L’appel des cancérologues
Face à ces graves menaces, les cancérologues Dominique Maraninchi et Jean-Paul Vernant ont lancé une pétition avec cent dix autres signataires parmi les meilleurs spécialistes français, pour dénoncer auprès des pouvoirs publics l’urgence de maîtriser les prix des nouveaux médicaments contre le cancer, proposer des pistes pour réduire cette inflation des prix pratiqués par l’industrie pharmaceutique et établir un prix « juste » :
La pétition propose :
- de définir un juste prix pour les médicaments du cancer, basé sur les sommes investies par les industriels pour la R&D du produit (en tenant compte des apports fournis par la recherche académique), auquel s’ajouterait un retour sur investissement raisonnable, éventuellement défini a priori ;
- de rendre le système d’arbitrage des prix plus démocratique et transparent, en y associant de façon structurelle des représentants des patients et des professionnels ;
- de ne plus accepter les extensions de durée des brevets que la rapidité du développement des nouvelles thérapeutiques ne justifie pas ;
- d’autoriser, comme cela existe déjà pour les traitements du sida et des infections opportunistes, l’utilisation de licences obligatoires pour les pays en développement, qui leur permettent la production et l’utilisation de génériques avant même que les brevets ne tombent dans le domaine public.

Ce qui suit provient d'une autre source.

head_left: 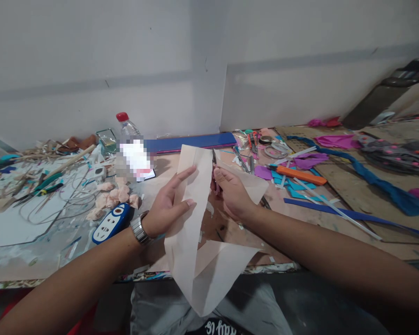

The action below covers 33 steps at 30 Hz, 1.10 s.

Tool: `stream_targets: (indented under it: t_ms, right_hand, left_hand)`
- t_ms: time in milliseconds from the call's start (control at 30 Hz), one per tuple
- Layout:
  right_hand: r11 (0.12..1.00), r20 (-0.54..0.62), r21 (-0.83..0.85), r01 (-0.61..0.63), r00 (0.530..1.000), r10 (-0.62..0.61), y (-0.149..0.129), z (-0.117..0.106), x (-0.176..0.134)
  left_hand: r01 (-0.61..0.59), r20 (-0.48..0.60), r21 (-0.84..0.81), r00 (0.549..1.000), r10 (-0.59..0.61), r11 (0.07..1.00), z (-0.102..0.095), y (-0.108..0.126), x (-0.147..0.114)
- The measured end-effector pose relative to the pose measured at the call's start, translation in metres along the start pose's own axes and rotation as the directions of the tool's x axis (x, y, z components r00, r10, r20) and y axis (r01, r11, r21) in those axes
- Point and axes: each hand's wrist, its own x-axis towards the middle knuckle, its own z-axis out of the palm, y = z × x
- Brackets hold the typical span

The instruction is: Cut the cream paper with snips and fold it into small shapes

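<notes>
Over the worktop (277,253), near its front edge, a big piece of pale paper (192,209) is held up in front of the person. It is long and thin, and its long way runs up and down, from the top end near the wall side to a low point that hangs past the edge, over the person's lap. Down there it bends, and one corner pokes out to the right.

The left hand (171,204) has hold of the paper from the left side. Its thumb and one finger lie flat on the front, spread apart; I cannot see all the other fingers. A silver watch (140,229) sits on that wrist.

The right hand (235,195) is closed around the scissors (214,160). They stand nearly straight up, with the tip pointing away from the person, to the wall. The blades are right by the paper's right edge, near its top end. I cannot tell how wide they are open.

To the left of the left hand is a blue and white power strip (111,223), slanting, with crumpled peach bits (113,196) just behind it. Right of the right hand lies an orange cutter (302,175), its long side going mostly left to right.
</notes>
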Motion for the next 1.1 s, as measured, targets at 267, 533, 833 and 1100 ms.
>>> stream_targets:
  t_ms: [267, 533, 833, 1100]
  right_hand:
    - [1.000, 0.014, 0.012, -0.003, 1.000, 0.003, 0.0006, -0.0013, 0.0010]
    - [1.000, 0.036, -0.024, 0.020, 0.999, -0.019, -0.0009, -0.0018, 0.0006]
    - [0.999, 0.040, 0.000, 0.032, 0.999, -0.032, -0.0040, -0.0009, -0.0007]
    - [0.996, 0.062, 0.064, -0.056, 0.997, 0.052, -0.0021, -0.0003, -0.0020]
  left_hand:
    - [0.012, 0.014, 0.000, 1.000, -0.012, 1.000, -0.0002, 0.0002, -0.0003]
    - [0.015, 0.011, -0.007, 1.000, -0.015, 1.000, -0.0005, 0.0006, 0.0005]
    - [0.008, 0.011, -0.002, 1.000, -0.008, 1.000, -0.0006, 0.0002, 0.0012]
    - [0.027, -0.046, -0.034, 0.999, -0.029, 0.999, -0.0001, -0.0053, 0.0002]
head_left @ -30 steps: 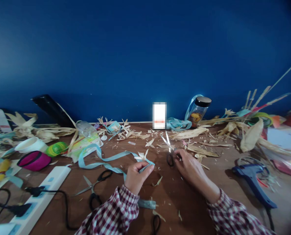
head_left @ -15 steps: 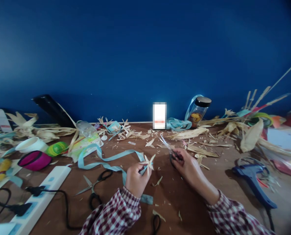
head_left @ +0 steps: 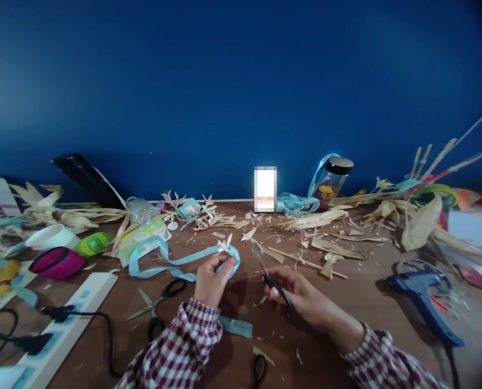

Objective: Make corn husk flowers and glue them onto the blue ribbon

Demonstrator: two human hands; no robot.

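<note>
My left hand (head_left: 213, 276) is pinched around a small pale flower of dried husk (head_left: 225, 246). A light blue ribbon (head_left: 180, 262) runs from beside that hand in loops across the table to the left. My right hand (head_left: 295, 294) grips a pair of dark-handled scissors (head_left: 267, 278), whose blades point up and leftward, apart from the flower. A second pair of scissors (head_left: 154, 307) lies opened on the table left of my left forearm. Between my sleeves rests a short blue ribbon piece (head_left: 236, 327).
On the right lies a blue glue gun (head_left: 423, 302). A white power strip (head_left: 77, 313) with black plugs stands on the left. Dried husks (head_left: 318, 220), a tilted jar (head_left: 333, 181) and a coil of ribbon (head_left: 298, 203) line the back. Husk scraps litter the brown table (head_left: 314, 346).
My left hand has shifted left and slightly up with the flower, the ribbon now curling beside it. My right hand has moved left and turned, bringing the scissors nearer the left hand.
</note>
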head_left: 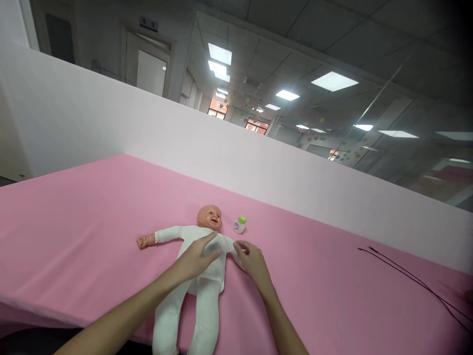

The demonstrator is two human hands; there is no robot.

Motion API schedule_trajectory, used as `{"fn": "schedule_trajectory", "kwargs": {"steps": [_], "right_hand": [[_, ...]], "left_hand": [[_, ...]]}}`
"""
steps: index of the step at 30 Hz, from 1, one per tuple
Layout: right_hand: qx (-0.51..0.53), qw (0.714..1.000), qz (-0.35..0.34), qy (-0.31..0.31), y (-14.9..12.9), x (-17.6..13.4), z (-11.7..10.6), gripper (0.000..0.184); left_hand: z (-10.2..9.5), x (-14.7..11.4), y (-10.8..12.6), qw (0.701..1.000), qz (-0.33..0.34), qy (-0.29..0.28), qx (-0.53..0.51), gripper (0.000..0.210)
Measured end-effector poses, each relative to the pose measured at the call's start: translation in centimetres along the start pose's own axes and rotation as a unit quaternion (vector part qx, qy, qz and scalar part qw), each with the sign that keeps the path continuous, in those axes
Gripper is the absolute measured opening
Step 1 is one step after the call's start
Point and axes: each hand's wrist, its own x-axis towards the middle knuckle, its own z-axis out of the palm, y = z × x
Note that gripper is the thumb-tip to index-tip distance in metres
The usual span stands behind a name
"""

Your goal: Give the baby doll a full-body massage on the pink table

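- We have the doll [212, 276] face up on the pink cover [314, 286], directly in front of us and partly beneath our hands.
- Its long axis runs away from us, legs nearest and head [209, 217] farthest, slanting a little rightward toward the head.
- Our left hand [195, 259] is over the doll's chest, fingers extended and thumb spread, holding nothing; we cannot tell whether it touches the cloth.
- Our right hand [254, 261] is at the doll's arm on our right, fingers bent by the sleeve [226, 243]; we cannot tell whether they grip it. This hand is the nearer to that arm.
- The green-capped bottle [240, 225] is just right of the doll's head, beyond our right hand and apart from both.
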Motion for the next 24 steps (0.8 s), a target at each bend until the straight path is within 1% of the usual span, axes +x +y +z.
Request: {"fn": "schedule_trajectory", "kwargs": {"steps": [1, 2, 3, 5, 7, 9, 11, 15, 19, 22, 24], "right_hand": [[-0.014, 1.0, -0.001, 0.024, 0.2, 1.3, -0.4, 0.038], [-0.022, 0.999, -0.004, 0.043, 0.4, 2.5, -0.7, 0.039], [-0.024, 0.998, -0.012, 0.059, 0.7, 3.7, -0.8, 0.039], [-0.014, 0.996, -0.035, 0.085, 1.4, 5.8, -0.8, 0.043], [-0.001, 0.993, -0.058, 0.102, 2.4, 7.5, -0.5, 0.05], [0.005, 0.992, -0.075, 0.103, 3.4, 8.9, -0.1, 0.058], [0.008, 0.992, -0.089, 0.09, 4.5, 10.0, 0.4, 0.063], [0.018, 0.993, -0.094, 0.064, 6.5, 11.6, 1.7, 0.067], [0.026, 0.994, -0.089, 0.049, 7.8, 12.2, 2.2, 0.07], [0.038, 0.993, -0.09, 0.059, 6.8, 11.3, 2.3, 0.076], [0.079, 0.99, -0.09, 0.072, 4.7, 9.8, 3.0, 0.081]], "left_hand": [[1.3, 1.9, 0.1, 0.993, -0.045, -0.018, -0.104, 0.038], [2.6, 3.8, 0.1, 0.971, -0.108, -0.018, -0.211, 0.031], [3.8, 5.9, -0.1, 0.96, -0.144, -0.011, -0.241, 0.025], [5.9, 9.7, -0.8, 0.944, -0.183, 0.009, -0.273, 0.028], [7.3, 12.8, -1.7, 0.936, -0.195, 0.031, -0.291, 0.035], [8.3, 15.1, -2.5, 0.932, -0.193, 0.047, -0.304, 0.042], [8.8, 16.7, -3.1, 0.931, -0.187, 0.054, -0.309, 0.05], [9.1, 18.5, -4.3, 0.932, -0.192, 0.038, -0.306, 0.067], [8.1, 18.7, -5.0, 0.93, -0.206, -0.006, -0.303, 0.078], [7.0, 17.9, -4.6, 0.931, -0.201, -0.031, -0.303, 0.081], [6.6, 17.1, -3.9, 0.934, -0.178, -0.049, -0.306, 0.077]]}}
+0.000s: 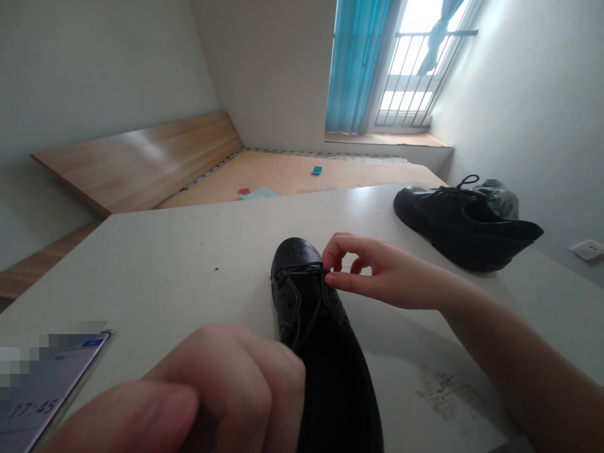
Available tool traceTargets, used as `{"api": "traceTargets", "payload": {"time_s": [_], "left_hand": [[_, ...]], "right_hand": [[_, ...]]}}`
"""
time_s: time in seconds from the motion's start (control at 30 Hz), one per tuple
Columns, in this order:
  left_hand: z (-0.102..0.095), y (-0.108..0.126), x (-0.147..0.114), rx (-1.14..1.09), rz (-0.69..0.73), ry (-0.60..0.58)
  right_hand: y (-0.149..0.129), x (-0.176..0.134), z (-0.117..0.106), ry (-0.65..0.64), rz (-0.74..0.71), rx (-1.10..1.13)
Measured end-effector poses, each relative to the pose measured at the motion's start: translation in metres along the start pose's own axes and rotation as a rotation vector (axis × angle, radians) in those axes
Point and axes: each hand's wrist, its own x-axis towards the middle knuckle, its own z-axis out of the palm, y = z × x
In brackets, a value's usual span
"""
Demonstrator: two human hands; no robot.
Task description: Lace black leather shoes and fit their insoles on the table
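Note:
A black leather shoe point(298, 253) stands on the white table point(170, 264), toe pointing away from me. Its thin black shoelace point(302, 272) crosses the front eyelets, and a length of it runs back over the tongue toward my left hand. At the right-hand eyelet flap, my right hand point(377, 270) pinches the shoelace between thumb and forefinger. Close to the camera, my left hand point(226, 377) is curled beside the shoe's opening and covers part of its left side. What its fingers hold, if anything, is hidden.
A second black shoe point(453, 220), laced with a bow, stands at the back right, a crumpled clear plastic bag point(500, 198) behind it. A phone point(70, 371) lies at the lower left. Beyond the table is a bed base point(287, 170) with a wooden headboard point(155, 160).

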Motion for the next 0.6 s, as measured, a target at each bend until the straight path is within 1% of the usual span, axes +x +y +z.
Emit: {"api": "traceTargets", "payload": {"time_s": [0.03, 0.07, 0.1, 0.13, 0.17, 0.2, 0.23, 0.3, 0.4, 0.5, 0.6], "left_hand": [[0.003, 0.006, 0.005, -0.042, -0.039, -0.035], [0.008, 0.013, 0.009, -0.059, -0.086, -0.022], [0.015, 0.02, 0.013, -0.038, -0.125, 0.035], [0.021, 0.026, 0.016, 0.033, -0.157, 0.147], [0.027, 0.03, 0.018, 0.122, -0.179, 0.225], [0.032, 0.031, 0.02, 0.205, -0.197, 0.284], [0.036, 0.031, 0.02, 0.274, -0.206, 0.312], [0.039, 0.026, 0.021, 0.342, -0.208, 0.282], [0.038, 0.017, 0.021, 0.348, -0.184, 0.213], [0.037, 0.013, 0.022, 0.353, -0.153, 0.207], [0.038, 0.013, 0.022, 0.359, -0.116, 0.187]], "right_hand": [[0.001, 0.0, 0.0, -0.027, 0.014, 0.006], [0.002, 0.001, -0.001, -0.048, 0.019, 0.012], [0.004, 0.002, -0.001, -0.065, 0.015, 0.02], [0.005, 0.003, -0.001, -0.076, 0.004, 0.029], [0.006, 0.004, 0.0, -0.077, -0.011, 0.036], [0.006, 0.004, 0.001, -0.066, -0.025, 0.045], [0.006, 0.004, 0.002, -0.046, -0.037, 0.062], [0.005, 0.005, 0.007, 0.012, -0.038, 0.133], [0.002, 0.006, 0.014, 0.098, 0.021, 0.352], [0.0, 0.008, 0.019, 0.121, 0.073, 0.593], [-0.002, 0.007, 0.015, 0.131, 0.098, 0.789]]}}
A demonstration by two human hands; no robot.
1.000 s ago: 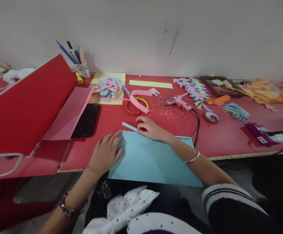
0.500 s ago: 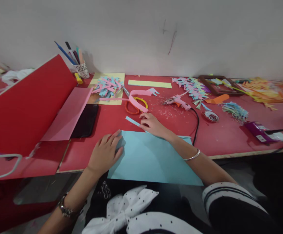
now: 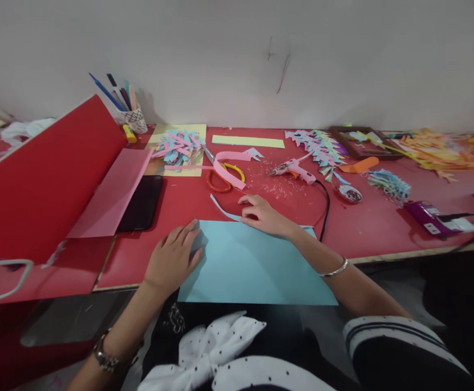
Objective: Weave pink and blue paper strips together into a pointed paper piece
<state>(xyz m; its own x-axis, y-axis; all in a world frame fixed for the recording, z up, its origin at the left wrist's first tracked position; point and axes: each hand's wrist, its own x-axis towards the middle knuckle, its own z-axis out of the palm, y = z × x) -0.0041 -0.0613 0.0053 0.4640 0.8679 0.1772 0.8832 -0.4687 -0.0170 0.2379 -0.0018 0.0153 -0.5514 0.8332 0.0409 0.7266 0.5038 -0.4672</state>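
Note:
A light blue paper sheet [image 3: 257, 271] lies at the table's near edge and overhangs it towards me. My left hand [image 3: 175, 252] rests on the sheet's left side, fingers stretched out and pressing near its far left corner. At the far edge my right hand [image 3: 263, 215] has its thumb and curled fingers on a narrow blue paper strip [image 3: 223, 210]. The strip's left end curves free of the sheet, pointing up and left. Its middle is hidden under my hand, and a bit of it shows again by the sheet's far right corner.
Scissors [image 3: 243, 172] with red and yellow handles lie beyond, under a pink paper strip [image 3: 224, 174]. A pink glue gun [image 3: 296, 169] trails a black cord. A phone [image 3: 141, 203], pink paper [image 3: 108, 198] and red board [image 3: 53, 179] are left. A purple power box [image 3: 428, 218] sits right.
My right hand has slid slightly right along the sheet's far edge. The strip's free end, straight before, now bows in a curve. My left hand stays on the sheet.

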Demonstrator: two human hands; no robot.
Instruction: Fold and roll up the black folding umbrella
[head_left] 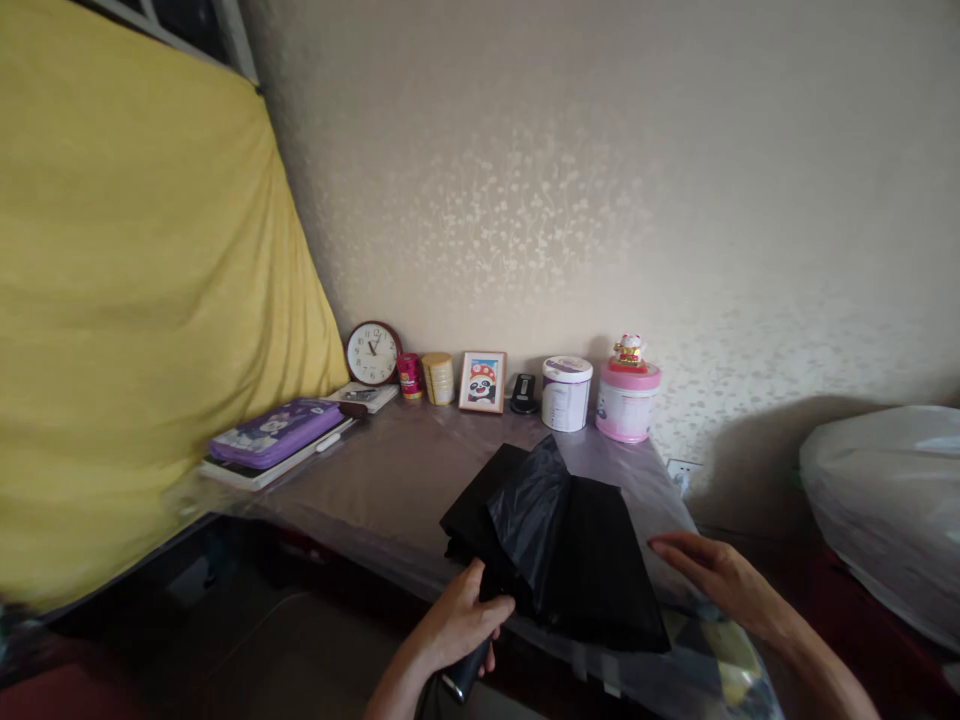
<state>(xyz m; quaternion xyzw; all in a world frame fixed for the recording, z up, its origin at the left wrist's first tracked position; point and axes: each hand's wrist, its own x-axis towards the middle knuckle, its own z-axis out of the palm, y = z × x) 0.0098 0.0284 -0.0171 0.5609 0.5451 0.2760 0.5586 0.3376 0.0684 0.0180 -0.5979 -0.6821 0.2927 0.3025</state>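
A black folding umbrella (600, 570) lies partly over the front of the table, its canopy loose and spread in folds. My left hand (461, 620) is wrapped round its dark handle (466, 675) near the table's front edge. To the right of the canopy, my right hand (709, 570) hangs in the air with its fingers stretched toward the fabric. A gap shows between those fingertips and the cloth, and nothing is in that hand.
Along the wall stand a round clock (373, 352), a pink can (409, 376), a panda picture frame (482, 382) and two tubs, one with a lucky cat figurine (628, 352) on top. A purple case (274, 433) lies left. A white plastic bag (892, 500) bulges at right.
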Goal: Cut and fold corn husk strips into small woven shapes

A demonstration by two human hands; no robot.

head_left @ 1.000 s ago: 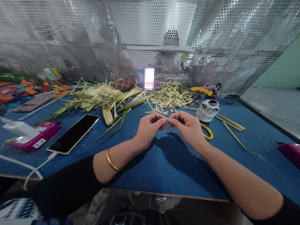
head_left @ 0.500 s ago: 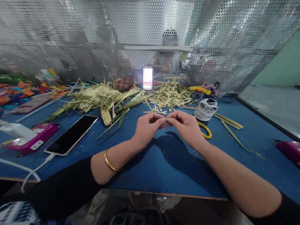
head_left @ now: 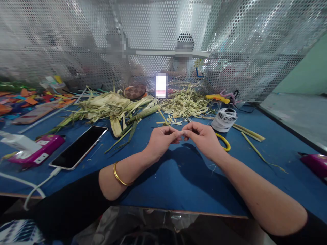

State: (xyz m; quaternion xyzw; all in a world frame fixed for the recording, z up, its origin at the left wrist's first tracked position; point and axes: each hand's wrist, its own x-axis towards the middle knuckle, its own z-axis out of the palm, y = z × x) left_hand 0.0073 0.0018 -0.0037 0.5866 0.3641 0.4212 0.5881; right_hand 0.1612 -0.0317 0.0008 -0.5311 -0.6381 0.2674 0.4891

Ainsi, en France, tout comme aux États-Unis et au Royaume-Uni, la soumission à la rentabilité financière de Wall-Street et de la City de Londres, nous fera perdre les avancées de notre système de santé en France, construit rappelons-le, sur le principe de l’État garant d’une santé au plus haut niveau technologique et humain, pour tous.